Eu badalejando o chocalho na porta de Ivaldo Gomes
O sujeito chega na casa de Ivaldo Gomes e é surpreendido com uma sineta peculiar: um chocalho desses de botar em pescoço de vaca, pendurado de um galho de árvore. Dá a sensação de que estamos em um lugar romântico, imagem de campo, sem poluição, sem pressa e sem energia elétrica e nervosa.
No grande teatro da vida, Ivaldo Gomes faz o papel de mediador, aquele que coordena as diversas vozes da sociedade, o provocador, o cara chato que induz à discussão, aquele que diz não para ver nascer o sim. Na sua vida particular, Ivaldo não complica a vida dos outros nem a dele, mas não abre mão de ser divergente. No lugar de campainha elétrica, badala seu chocalho. Cada pessoa inteligente tem seu repertório próprio de vida.
Outro dia fui à casa do Ivaldo Gomes e bati na sineta/chocalho. Achei o máximo! Aquele chocalho encerra uma lição de vida. O chocalho cumpria seu ofício de lembrar que as coisas simples trazem uma sensação de felicidade, não custam nada, estão sempre diante dos nossos olhos e marcam fundo e irreparavelmente a vida das pessoas.

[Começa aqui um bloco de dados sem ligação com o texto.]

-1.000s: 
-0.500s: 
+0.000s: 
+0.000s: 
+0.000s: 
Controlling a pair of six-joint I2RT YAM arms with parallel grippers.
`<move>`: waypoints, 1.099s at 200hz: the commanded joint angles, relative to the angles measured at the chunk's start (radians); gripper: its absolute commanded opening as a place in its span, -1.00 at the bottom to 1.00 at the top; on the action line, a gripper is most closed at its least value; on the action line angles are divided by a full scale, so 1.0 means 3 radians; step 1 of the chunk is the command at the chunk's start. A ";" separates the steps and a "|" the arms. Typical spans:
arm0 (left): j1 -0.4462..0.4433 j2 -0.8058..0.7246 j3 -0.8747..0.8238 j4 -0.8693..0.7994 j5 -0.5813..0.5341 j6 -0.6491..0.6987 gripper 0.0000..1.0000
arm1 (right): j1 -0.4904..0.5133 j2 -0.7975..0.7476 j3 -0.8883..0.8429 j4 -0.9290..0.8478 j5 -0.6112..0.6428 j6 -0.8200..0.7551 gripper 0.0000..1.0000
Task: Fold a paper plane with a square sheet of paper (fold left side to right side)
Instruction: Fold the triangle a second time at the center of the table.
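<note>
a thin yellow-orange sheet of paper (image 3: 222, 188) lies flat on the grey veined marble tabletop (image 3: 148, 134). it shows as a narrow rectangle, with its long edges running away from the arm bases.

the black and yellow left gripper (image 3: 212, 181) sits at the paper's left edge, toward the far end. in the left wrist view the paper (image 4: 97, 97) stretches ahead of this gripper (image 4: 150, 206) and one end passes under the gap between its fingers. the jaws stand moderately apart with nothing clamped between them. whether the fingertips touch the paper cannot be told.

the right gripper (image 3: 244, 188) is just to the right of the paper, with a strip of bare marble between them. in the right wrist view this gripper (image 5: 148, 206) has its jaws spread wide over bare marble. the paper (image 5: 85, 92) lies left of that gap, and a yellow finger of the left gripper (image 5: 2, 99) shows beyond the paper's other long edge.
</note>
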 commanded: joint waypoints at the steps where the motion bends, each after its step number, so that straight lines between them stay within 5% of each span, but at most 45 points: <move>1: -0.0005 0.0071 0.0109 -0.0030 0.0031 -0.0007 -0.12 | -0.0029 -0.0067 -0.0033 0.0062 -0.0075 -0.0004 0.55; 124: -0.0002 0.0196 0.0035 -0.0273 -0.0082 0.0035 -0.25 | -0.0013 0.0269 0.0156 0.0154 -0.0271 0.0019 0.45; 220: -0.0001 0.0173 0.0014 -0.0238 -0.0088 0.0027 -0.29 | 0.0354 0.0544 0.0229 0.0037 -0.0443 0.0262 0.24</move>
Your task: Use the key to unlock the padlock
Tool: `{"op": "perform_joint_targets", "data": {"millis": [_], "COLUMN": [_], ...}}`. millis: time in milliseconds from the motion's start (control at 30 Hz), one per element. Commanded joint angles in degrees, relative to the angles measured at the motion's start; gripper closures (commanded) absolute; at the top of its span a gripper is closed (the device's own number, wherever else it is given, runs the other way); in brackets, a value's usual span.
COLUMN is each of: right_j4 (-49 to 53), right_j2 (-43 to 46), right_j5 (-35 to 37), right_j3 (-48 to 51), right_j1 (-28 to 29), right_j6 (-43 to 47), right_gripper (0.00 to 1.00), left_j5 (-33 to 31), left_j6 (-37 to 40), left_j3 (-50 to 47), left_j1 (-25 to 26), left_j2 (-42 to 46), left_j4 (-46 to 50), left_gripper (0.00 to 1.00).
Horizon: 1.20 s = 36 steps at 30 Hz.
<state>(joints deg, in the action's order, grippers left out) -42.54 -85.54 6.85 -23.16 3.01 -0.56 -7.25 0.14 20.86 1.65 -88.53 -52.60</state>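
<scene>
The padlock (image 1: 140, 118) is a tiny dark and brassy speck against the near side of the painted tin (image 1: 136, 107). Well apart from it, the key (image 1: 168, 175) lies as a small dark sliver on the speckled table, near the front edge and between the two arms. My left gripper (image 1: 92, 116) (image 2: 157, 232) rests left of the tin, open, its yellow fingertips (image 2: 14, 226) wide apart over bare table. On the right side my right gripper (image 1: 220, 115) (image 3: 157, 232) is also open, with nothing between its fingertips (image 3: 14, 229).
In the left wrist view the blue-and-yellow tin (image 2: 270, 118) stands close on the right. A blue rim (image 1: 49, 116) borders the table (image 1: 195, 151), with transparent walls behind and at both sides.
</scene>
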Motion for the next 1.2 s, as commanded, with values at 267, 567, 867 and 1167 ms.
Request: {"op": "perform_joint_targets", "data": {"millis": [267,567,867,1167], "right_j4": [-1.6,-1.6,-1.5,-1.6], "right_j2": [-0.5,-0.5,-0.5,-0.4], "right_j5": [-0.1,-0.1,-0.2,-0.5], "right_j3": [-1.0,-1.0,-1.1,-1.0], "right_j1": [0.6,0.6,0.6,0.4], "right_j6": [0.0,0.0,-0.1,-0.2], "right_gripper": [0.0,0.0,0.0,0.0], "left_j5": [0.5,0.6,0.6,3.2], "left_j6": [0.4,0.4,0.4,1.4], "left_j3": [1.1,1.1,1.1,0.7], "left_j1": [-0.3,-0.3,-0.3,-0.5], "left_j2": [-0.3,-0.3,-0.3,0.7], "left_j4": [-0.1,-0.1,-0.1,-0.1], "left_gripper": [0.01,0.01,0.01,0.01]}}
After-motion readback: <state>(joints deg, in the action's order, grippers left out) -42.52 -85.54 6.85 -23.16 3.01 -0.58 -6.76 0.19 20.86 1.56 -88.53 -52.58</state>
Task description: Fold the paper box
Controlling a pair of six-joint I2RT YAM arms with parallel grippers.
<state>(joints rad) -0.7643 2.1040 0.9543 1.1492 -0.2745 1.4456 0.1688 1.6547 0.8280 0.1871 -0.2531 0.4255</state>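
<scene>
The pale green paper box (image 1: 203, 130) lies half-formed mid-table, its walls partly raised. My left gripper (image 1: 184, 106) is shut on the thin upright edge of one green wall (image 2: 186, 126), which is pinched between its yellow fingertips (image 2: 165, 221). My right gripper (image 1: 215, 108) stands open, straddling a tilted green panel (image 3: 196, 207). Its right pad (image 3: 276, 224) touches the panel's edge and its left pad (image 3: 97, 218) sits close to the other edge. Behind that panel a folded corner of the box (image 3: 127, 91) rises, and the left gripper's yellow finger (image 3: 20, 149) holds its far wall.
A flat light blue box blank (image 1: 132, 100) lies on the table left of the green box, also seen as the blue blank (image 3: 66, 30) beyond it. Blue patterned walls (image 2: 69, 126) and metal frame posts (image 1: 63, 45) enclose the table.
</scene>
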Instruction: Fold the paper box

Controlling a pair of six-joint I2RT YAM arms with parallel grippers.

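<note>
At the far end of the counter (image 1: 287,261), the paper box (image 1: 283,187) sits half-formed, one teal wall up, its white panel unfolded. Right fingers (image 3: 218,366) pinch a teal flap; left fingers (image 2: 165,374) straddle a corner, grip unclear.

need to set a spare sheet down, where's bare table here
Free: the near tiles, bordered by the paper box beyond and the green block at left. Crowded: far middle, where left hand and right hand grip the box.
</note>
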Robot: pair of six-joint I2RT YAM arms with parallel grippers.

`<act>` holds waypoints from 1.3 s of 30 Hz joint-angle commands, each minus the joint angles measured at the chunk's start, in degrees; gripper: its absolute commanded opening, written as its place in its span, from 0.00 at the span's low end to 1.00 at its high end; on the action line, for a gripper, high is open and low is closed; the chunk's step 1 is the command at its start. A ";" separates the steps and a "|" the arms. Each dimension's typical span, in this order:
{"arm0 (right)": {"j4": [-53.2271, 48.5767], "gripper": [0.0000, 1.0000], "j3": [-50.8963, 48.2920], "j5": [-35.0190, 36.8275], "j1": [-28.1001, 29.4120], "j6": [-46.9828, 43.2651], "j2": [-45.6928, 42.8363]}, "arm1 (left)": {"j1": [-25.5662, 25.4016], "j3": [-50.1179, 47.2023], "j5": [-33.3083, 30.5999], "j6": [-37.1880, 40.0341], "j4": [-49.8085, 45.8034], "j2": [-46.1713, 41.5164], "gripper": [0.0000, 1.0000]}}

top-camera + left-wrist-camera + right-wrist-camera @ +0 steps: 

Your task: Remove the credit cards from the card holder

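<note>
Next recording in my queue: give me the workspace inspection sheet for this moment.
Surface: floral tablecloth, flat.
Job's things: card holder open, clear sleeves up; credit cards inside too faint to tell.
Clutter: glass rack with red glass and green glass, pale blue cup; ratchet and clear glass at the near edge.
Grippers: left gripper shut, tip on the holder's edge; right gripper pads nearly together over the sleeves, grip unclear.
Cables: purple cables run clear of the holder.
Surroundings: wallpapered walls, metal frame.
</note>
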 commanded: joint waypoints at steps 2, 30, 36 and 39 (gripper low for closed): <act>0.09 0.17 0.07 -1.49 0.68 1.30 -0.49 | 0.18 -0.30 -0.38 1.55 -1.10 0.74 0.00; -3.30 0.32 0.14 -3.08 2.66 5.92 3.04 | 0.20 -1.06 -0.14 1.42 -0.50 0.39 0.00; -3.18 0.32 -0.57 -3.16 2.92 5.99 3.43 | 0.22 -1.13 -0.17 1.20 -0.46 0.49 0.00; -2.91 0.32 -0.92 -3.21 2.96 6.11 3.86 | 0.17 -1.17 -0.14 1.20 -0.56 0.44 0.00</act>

Se cem anos viver, vou lembrar da primeira vez que fui à casa de Ivaldo Gomes. Morrendo mais cedo do que desejo, peço moderação nos funerais, nada de caixão luxuoso nem prantos fingidos. Aceito preces por via das dúvidas, mas o supérfluo que queria: ser conduzido à cidade dos pés juntos ao som do badalo de um chocalho campesino, igual ao que Ivaldo Gomes usa na porta de casa. Devidamente guizalhado, meu enterro teria a dignidade de uma vaca velha que cumpriu sua missão e retorna tranquila ao aprisco no final da tarde.
Dizem escritos apócrifos que Ângelus, o anjo que anunciou o nascimento de Cristo, usava um chocalho para fazer saber a boa nova.
A maior glória e serventia do chocalho de Ivaldo Gomes é sua capacidade de transformar a disposição de espírito do suplicante que bate à porta do professor. Seja quem for, do carteiro ao cobrador de impostos que ele odeia, do pedinte ao doutor formado e mal humorado, todos exibem um sorriso de contentamento quando o dono da casa abre o portão. Tudo porque tiveram a sensação intimamente feliz de badalar um chocalho, de encarar o inusitado e o lúdico numa simples sineta.